■ Activity:
Below is a listing; copy all of it exactly.

┌─ Material provided

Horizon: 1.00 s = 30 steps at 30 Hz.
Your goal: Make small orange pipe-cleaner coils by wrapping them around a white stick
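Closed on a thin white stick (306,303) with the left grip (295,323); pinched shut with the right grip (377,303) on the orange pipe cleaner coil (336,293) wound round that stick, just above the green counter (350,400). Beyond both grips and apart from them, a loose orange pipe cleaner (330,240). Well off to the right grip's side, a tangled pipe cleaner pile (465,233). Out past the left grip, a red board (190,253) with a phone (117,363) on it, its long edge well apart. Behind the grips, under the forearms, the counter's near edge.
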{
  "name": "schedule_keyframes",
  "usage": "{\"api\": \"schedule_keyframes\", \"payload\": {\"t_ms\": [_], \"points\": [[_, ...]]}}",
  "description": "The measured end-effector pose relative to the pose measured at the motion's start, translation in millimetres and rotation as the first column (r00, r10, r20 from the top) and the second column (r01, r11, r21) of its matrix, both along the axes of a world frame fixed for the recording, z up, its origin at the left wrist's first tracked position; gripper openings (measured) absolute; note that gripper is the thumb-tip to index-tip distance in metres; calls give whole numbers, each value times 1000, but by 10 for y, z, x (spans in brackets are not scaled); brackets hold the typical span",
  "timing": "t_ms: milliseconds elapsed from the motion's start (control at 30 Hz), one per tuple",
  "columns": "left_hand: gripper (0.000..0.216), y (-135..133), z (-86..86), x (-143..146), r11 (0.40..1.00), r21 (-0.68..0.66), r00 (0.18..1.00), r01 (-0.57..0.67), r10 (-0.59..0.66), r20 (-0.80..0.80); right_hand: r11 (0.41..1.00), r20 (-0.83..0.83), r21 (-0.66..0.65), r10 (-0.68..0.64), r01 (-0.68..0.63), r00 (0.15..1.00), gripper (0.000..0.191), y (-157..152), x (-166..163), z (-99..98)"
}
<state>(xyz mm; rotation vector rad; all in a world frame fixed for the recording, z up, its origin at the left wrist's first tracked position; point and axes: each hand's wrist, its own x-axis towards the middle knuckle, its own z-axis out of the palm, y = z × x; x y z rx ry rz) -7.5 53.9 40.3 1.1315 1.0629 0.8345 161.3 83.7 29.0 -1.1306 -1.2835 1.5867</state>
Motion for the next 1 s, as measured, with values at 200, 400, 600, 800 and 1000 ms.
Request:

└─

■ Solved exercise:
Horizon: 1.00 s = 30 steps at 30 Hz.
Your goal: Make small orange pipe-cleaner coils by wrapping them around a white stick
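Closed on a thin white stick (306,303) with the left grip (295,323); pinched shut with the right grip (377,303) on the orange pipe cleaner coil (336,293) wound round that stick, just above the green counter (350,400). Beyond both grips and apart from them, a loose orange pipe cleaner (330,240). Well off to the right grip's side, a tangled pipe cleaner pile (465,233). Out past the left grip, a red board (190,253) with a phone (117,363) on it, its long edge well apart. Behind the grips, under the forearms, the counter's near edge.
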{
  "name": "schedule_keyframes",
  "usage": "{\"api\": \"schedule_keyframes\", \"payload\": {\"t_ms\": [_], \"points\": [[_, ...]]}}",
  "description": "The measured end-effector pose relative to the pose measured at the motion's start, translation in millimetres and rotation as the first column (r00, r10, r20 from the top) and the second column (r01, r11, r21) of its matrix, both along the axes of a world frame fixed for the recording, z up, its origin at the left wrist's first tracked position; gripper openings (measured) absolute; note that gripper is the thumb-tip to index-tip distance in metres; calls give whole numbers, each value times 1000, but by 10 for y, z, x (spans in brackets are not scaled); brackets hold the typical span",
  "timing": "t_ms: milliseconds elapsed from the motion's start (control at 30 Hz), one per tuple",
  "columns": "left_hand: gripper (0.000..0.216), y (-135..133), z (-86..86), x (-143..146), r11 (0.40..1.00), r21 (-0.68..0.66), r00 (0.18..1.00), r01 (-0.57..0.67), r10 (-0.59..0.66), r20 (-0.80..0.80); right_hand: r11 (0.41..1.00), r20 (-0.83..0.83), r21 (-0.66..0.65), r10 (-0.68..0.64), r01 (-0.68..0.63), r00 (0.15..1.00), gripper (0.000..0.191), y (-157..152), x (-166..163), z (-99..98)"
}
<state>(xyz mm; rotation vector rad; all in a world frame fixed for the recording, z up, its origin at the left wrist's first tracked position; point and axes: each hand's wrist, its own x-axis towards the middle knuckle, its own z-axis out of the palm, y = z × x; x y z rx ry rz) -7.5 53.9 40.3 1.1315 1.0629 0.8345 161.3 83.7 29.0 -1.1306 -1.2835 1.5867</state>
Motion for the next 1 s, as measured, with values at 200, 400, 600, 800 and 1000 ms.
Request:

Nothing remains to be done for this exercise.